Stateside,  Wingnuttery

Glenn Beck fades away from Fox News

The Washington Post reports:

Glenn Beck and Fox News Channel formally agreed Wednesday to end Beck’s daily program, which will dissolve a 27-month marriage beset by outside pressures and internal tensions sometime this year.

The conservative host and the news channel, started by conservative billionaire Rupert Murdoch as an avowed counterweight to the liberal news media, agreed that they could not agree to continue, but neither side blamed the other or disclosed who was at fault. Beck will “transition” off Fox sometime this year, Fox and Beck’s production company, Mercury Radio Arts, said jointly.

I love that use of the word “transition.”

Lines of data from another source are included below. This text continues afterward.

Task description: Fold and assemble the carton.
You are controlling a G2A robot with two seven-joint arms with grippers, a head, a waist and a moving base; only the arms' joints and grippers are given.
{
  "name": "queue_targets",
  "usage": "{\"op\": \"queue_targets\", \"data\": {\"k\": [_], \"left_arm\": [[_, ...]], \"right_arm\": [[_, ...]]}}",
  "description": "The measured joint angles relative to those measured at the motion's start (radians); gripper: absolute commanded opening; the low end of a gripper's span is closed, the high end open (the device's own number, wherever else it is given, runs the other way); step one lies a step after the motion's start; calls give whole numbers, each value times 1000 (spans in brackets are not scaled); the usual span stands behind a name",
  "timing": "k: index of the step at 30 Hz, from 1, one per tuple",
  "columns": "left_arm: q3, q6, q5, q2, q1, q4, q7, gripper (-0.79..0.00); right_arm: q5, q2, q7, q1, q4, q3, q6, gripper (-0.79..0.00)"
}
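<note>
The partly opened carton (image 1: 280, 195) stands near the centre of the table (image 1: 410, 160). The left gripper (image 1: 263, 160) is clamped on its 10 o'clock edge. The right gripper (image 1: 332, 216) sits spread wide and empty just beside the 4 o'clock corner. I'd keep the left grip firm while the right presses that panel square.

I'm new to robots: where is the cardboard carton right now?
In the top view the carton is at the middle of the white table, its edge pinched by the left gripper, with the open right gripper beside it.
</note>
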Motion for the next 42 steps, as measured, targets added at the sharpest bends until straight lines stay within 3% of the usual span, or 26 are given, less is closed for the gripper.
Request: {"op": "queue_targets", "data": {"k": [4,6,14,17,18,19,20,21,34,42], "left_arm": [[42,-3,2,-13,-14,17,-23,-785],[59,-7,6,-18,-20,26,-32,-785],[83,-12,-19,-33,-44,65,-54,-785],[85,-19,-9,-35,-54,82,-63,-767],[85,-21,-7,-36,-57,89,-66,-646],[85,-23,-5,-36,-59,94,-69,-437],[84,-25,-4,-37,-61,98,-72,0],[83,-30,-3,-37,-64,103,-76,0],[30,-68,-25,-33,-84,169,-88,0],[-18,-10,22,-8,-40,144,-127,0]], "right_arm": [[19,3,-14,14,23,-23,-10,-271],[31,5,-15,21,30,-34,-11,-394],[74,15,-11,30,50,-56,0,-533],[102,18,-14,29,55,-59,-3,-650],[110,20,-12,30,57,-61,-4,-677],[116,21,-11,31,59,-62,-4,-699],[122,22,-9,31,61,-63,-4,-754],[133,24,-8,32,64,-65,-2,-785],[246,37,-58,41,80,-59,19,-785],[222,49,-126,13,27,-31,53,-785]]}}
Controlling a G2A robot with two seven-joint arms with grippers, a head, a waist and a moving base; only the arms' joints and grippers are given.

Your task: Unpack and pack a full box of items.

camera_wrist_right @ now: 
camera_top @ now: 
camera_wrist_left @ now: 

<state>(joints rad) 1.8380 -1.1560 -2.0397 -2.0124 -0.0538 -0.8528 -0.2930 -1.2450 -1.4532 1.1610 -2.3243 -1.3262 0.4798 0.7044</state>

Beck’s program has remained a solid draw for Fox despite a gradual slide in the ratings from its mid-2009 peak [about 3 million viewers]. Airing at 5 p.m., a period when fewer people are watching TV than during evening prime-time hours, “Glenn Beck” still draws more than 2 million viewers, making it one of the top attractions on a cable news channel.

As Dana Milbank writes at The Post, Beck has gone beyond the pugnacious but more-or-less reality-based conservatism of Fox’s Sean Hannity and Bill O’Reilly, and increasingly ventured into conspiracy-loon territory.

He pushed further into dark conspiracies, urging his viewers to hoard food in their homes and to buy freeze-dried meals for sustenance when civilization breaks down. He spun a conspiracy theory in which the American left was in cahoots with an emerging caliphate in the Middle East. And, most ominously, he began to traffic regularly in anti-Semitic themes.

This vile turn for Beck reached its logical extreme two weeks ago, when he devoted his entire show to a conspiracy theory about various bankers, including the Rothschilds, to create the Federal Reserve. To make this case, Beck hosted the conspiracy theorist G. Edward Griffin, who has publicly argued that the anti-Semitic tract “The Protocols of the Elders of Zion” “accurately describes much of what is happening in our world today.”

Griffin’s Web site dabbles in a variety of anti-Semitic conspiracy theories, including his view that “present-day political Zionists are promoting the New World Order.”

Shades of Gilad Atzmon. I suspect Beck may have become even too embarrassing for Sarah Palin, who was pleased to join him for his rally to “restore America’s honor” less than a year ago. Of course we haven’t heard much about Palin herself recently, as influential conservatives back away from her and it seems increasingly unlikely that she will seek the 2012 GOP Presidential nomination.